Action item =
Your output should be every line below, copied exactly.

Provided data =

- Opening Delimiter -

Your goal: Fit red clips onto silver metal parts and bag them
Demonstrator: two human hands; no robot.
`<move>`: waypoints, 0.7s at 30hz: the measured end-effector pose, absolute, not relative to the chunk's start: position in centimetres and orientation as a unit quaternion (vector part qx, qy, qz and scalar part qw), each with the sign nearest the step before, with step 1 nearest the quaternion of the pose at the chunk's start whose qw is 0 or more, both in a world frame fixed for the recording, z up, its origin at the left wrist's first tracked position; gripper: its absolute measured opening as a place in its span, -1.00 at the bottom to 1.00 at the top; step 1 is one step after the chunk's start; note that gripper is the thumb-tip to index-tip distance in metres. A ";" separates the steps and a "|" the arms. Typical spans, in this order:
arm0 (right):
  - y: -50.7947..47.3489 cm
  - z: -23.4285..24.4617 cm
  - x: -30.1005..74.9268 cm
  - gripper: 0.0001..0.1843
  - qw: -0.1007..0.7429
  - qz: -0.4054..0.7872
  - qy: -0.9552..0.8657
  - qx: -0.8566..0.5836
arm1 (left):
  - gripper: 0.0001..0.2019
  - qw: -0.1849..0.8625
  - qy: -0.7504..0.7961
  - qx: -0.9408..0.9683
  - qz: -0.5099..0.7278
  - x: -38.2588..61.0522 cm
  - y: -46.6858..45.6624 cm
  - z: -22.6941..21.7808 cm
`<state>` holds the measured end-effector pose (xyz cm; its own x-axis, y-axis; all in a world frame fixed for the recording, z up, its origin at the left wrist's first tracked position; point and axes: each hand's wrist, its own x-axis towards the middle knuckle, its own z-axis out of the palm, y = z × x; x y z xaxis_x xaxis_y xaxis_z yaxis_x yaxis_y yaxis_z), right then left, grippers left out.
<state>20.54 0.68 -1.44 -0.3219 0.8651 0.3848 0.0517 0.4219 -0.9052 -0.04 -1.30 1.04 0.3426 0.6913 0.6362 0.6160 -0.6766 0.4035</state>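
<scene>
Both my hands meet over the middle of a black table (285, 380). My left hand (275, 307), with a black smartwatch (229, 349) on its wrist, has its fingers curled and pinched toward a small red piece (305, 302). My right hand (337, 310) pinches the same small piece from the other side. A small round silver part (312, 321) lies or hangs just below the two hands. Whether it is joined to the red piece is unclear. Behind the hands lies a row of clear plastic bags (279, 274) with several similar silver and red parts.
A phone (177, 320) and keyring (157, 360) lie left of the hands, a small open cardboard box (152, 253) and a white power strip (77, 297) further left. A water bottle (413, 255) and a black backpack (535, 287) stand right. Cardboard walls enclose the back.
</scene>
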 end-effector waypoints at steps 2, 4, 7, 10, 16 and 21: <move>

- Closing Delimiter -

Response to this task =
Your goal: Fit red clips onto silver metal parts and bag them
Demonstrator: two human hands; no robot.
`<move>`: waypoints, 0.7s at 30hz: the measured end-effector pose, absolute, not relative to the chunk's start: position in centimetres and orientation as a unit quaternion (vector part qx, qy, qz and scalar part qw), each with the sign nearest the step before, with step 1 nearest the quaternion of the pose at the chunk's start whose qw is 0 or more, both in a world frame fixed for the recording, z up, its origin at the left wrist's first tracked position; gripper: its absolute measured opening as a place in its span, -1.00 at the bottom to 1.00 at the top; step 1 is one step after the chunk's start; note that gripper is the thumb-tip to index-tip distance in metres. A ";" separates the steps and a "|" the arms. Typical spans, in this order:
arm0 (right):
  - y: -50.7947..47.3489 cm
  - z: -23.4285..24.4617 cm
  - x: -30.1005..74.9268 cm
  - gripper: 0.0001..0.1843
  - qw: -0.1007..0.7429
  - qz: -0.4054..0.7872
  - qy: -0.9552..0.8657
  - qx: -0.8566..0.5836
arm1 (left):
  - gripper: 0.0001..0.2019
  - qw: -0.1849..0.8625
  - qy: -0.7504..0.7961
  - qx: -0.9408..0.9683
  - qz: -0.5099..0.7278
  - x: -38.2588..61.0522 cm
  - y: -46.6858..45.6624 cm
  - z: -22.6941..21.7808 cm
`<state>` holds the measured end-effector pose (xyz cm; its own x-axis, y-axis; all in a world frame fixed for the recording, z up, its origin at the left wrist's first tracked position; point and axes: each hand's wrist, its own x-axis towards the middle knuckle, its own z-axis out of the palm, y = z × x; x y z xaxis_x xaxis_y xaxis_z yaxis_x yaxis_y yaxis_z), right then left, grippers left out.
<state>20.54 0.68 -1.44 -0.3219 0.8651 0.3848 0.0517 0.4219 -0.9052 -0.04 -1.30 1.04 0.3426 0.6913 0.6362 0.6160 -0.6766 0.4035</state>
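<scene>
Both my hands meet over the middle of a black table (285, 380). My left hand (275, 307), with a black smartwatch (229, 349) on its wrist, has its fingers curled and pinched toward a small red piece (305, 302). My right hand (337, 310) pinches the same small piece from the other side. A small round silver part (312, 321) lies or hangs just below the two hands. Whether it is joined to the red piece is unclear. Behind the hands lies a row of clear plastic bags (279, 274) with several similar silver and red parts.
A phone (177, 320) and keyring (157, 360) lie left of the hands, a small open cardboard box (152, 253) and a white power strip (77, 297) further left. A water bottle (413, 255) and a black backpack (535, 287) stand right. Cardboard walls enclose the back.
</scene>
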 end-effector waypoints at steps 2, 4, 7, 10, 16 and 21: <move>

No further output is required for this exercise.